> [YOUR INSTRUCTIONS]: What you return should match the entries below exactly, only without the images.

> [SUPPLIED DATA]:
*** Begin section ***

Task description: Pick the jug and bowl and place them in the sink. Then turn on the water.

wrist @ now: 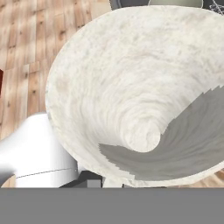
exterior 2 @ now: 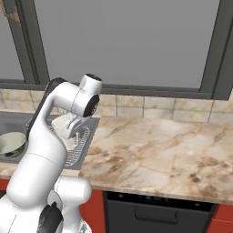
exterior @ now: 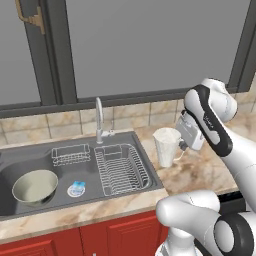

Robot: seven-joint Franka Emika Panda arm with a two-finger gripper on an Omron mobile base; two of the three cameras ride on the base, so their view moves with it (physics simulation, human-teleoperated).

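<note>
- Notably, the hand [exterior: 183, 145] was clenched on the jug [exterior: 167, 146], holding it upright just right of the sink [exterior: 30, 156], over the marbled surface [exterior: 200, 170].
- The bowl [exterior: 35, 187] lay inside the sink's left basin, beside the drain disc [exterior: 76, 188].

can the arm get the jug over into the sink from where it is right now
Probably yes. The gripper is shut on the jug, held above the counter just right of the sink. The bowl sits at the far left, leaving the wire rack side free.
</note>
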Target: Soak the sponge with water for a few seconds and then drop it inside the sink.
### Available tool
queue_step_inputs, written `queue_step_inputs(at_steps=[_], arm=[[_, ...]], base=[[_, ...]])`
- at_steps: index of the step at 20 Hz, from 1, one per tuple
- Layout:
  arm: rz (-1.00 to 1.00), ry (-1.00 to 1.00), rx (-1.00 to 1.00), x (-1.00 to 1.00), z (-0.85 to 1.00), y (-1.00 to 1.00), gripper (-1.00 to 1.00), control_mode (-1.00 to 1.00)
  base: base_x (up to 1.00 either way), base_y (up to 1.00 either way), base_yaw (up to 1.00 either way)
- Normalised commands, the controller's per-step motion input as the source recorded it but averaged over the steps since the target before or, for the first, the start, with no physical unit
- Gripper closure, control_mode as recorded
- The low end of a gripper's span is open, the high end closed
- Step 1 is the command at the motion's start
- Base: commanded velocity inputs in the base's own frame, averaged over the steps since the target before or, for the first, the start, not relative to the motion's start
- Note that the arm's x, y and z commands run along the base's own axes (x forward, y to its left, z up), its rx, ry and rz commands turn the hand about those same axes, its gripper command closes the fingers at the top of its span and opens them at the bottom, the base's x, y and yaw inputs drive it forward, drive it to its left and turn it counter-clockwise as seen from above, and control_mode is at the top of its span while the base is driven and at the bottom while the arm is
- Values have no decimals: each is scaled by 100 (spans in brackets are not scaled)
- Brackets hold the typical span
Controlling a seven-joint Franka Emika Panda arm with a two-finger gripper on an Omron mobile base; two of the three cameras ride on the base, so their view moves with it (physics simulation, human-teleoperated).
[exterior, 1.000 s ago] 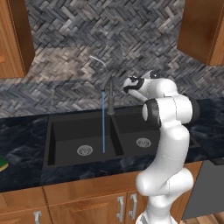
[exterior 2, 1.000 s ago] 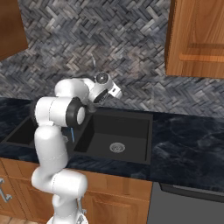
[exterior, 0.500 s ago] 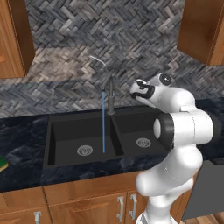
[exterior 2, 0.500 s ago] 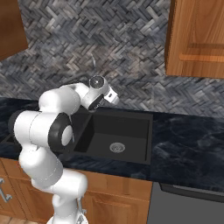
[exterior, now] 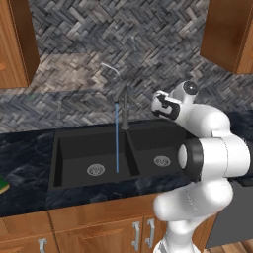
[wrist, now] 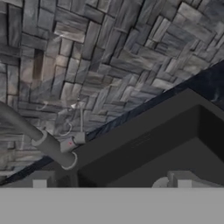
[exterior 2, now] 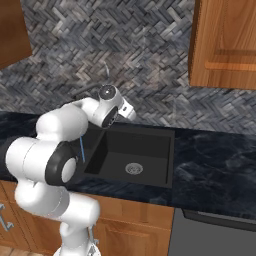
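The sponge [exterior: 2,186], green over yellow, lies on the dark counter at the far left edge of the left base view, far from my hand. Water [exterior: 116,138] falls as a thin blue stream from the faucet [exterior: 124,109] into the left basin of the black sink [exterior: 89,139]; the stream [exterior 2: 81,150] also shows beside my arm in the right base view. My gripper [exterior: 159,107] [exterior 2: 129,111] hovers over the back of the right basin, right of the faucet. In the hand view its fingertips [wrist: 40,180] stand wide apart, open and empty, pointing at the faucet pipe [wrist: 41,142] and sink rim [wrist: 144,127].
Herringbone tile backsplash [exterior: 74,59] rises right behind the sink. Wooden wall cabinets [exterior: 230,32] hang at the upper left and right. Dark marbled countertop [exterior 2: 215,160] stretches on both sides. A silver drain [exterior: 161,160] sits in the right basin, another [exterior: 95,170] in the left.
My arm has folded down and swung its elbow to the right. The hand drifted slightly right and lower over the right basin. The jaws stayed open; the water keeps running.
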Motion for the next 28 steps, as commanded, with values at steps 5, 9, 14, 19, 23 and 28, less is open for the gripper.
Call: queue_step_inputs(at_steps=[5,9,14,19,23,28], arm=[[0,10,-7,-62,31,0,-100,-100],[0,15,-5,-50,30,0,-100,-100],[0,21,-1,-35,21,7,-100,-100],[13,26,3,-1,3,7,-100,-100],[22,15,6,-19,0,9,-100,-100],[15,1,3,-20,0,31,-100,-100]], base=[[0,0,0],[0,0,0],[0,0,0],[0,0,0],[0,0,0],[0,0,0]])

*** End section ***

> [SOLUTION]:
Task description: Pick the jug and bowl and place them in the sink. Then turn on the water.

wrist @ now: 
exterior 2 @ now: 
exterior @ now: 

Robot: seven-joint Franka Emika Panda arm with a two-finger gripper on an Omron mobile base; two of the three cameras ride on the base, so their view moves with it (physics simulation, human-teleoperated).

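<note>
- Notably, the hand [exterior: 183, 145] was clenched on the jug [exterior: 167, 146], holding it upright just right of the sink [exterior: 30, 156], over the marbled surface [exterior: 200, 170].
- The bowl [exterior: 35, 187] lay inside the sink's left basin, beside the drain disc [exterior: 76, 188].

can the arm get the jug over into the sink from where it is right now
Probably yes. The gripper is shut on the jug, held above the counter just right of the sink. The bowl sits at the far left, leaving the wire rack side free.
</note>
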Target: Soak the sponge with water for a few seconds and then drop it inside the sink.
### Available tool
queue_step_inputs, written `queue_step_inputs(at_steps=[_], arm=[[_, ...]], base=[[_, ...]])`
- at_steps: index of the step at 20 Hz, from 1, one per tuple
- Layout:
  arm: rz (-1.00 to 1.00), ry (-1.00 to 1.00), rx (-1.00 to 1.00), x (-1.00 to 1.00), z (-0.85 to 1.00), y (-1.00 to 1.00), gripper (-1.00 to 1.00), control_mode (-1.00 to 1.00)
  base: base_x (up to 1.00 either way), base_y (up to 1.00 either way), base_yaw (up to 1.00 either way)
- Normalised commands, the controller's per-step motion input as the source recorded it but averaged over the steps since the target before or, for the first, the start, with no physical unit
- Gripper closure, control_mode as recorded
- The low end of a gripper's span is open, the high end closed
- Step 1 is the command at the motion's start
- Base: commanded velocity inputs in the base's own frame, averaged over the steps since the target before or, for the first, the start, not relative to the motion's start
- Note that the arm's x, y and z commands run along the base's own axes (x forward, y to its left, z up), its rx, ry and rz commands turn the hand about those same axes, its gripper command closes the fingers at the top of its span and opens them at the bottom, the base's x, y and yaw inputs drive it forward, drive it to its left and turn it counter-clockwise as seen from above, and control_mode is at the top of its span while the base is driven and at the bottom while the arm is
- Values have no decimals: each is scaled by 100 (spans in brackets are not scaled)
- Brackets hold the typical span
Controlling a seven-joint Franka Emika Panda arm with a two-finger gripper on an Omron mobile base; two of the three cameras ride on the base, so their view moves with it (physics simulation, human-teleoperated).
[exterior, 1.000 s ago] 
[exterior 2, 1.000 s ago] 
[exterior, 0.500 s ago] 
[exterior 2, 0.500 s ago] 
[exterior, now] 
[wrist, now] 
[exterior 2, now] 
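The sponge [exterior: 2,186], green over yellow, lies on the dark counter at the far left edge of the left base view, far from my hand. Water [exterior: 116,138] falls as a thin blue stream from the faucet [exterior: 124,109] into the left basin of the black sink [exterior: 89,139]; the stream [exterior 2: 81,150] also shows beside my arm in the right base view. My gripper [exterior: 159,107] [exterior 2: 129,111] hovers over the back of the right basin, right of the faucet. In the hand view its fingertips [wrist: 40,180] stand wide apart, open and empty, pointing at the faucet pipe [wrist: 41,142] and sink rim [wrist: 144,127].
Herringbone tile backsplash [exterior: 74,59] rises right behind the sink. Wooden wall cabinets [exterior: 230,32] hang at the upper left and right. Dark marbled countertop [exterior 2: 215,160] stretches on both sides. A silver drain [exterior: 161,160] sits in the right basin, another [exterior: 95,170] in the left.
My arm has folded down and swung its elbow to the right. The hand drifted slightly right and lower over the right basin. The jaws stayed open; the water keeps running.
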Motion for the next 28 steps, as commanded, with values at steps 5, 9, 14, 19, 23 and 28, less is open for the gripper.
Call: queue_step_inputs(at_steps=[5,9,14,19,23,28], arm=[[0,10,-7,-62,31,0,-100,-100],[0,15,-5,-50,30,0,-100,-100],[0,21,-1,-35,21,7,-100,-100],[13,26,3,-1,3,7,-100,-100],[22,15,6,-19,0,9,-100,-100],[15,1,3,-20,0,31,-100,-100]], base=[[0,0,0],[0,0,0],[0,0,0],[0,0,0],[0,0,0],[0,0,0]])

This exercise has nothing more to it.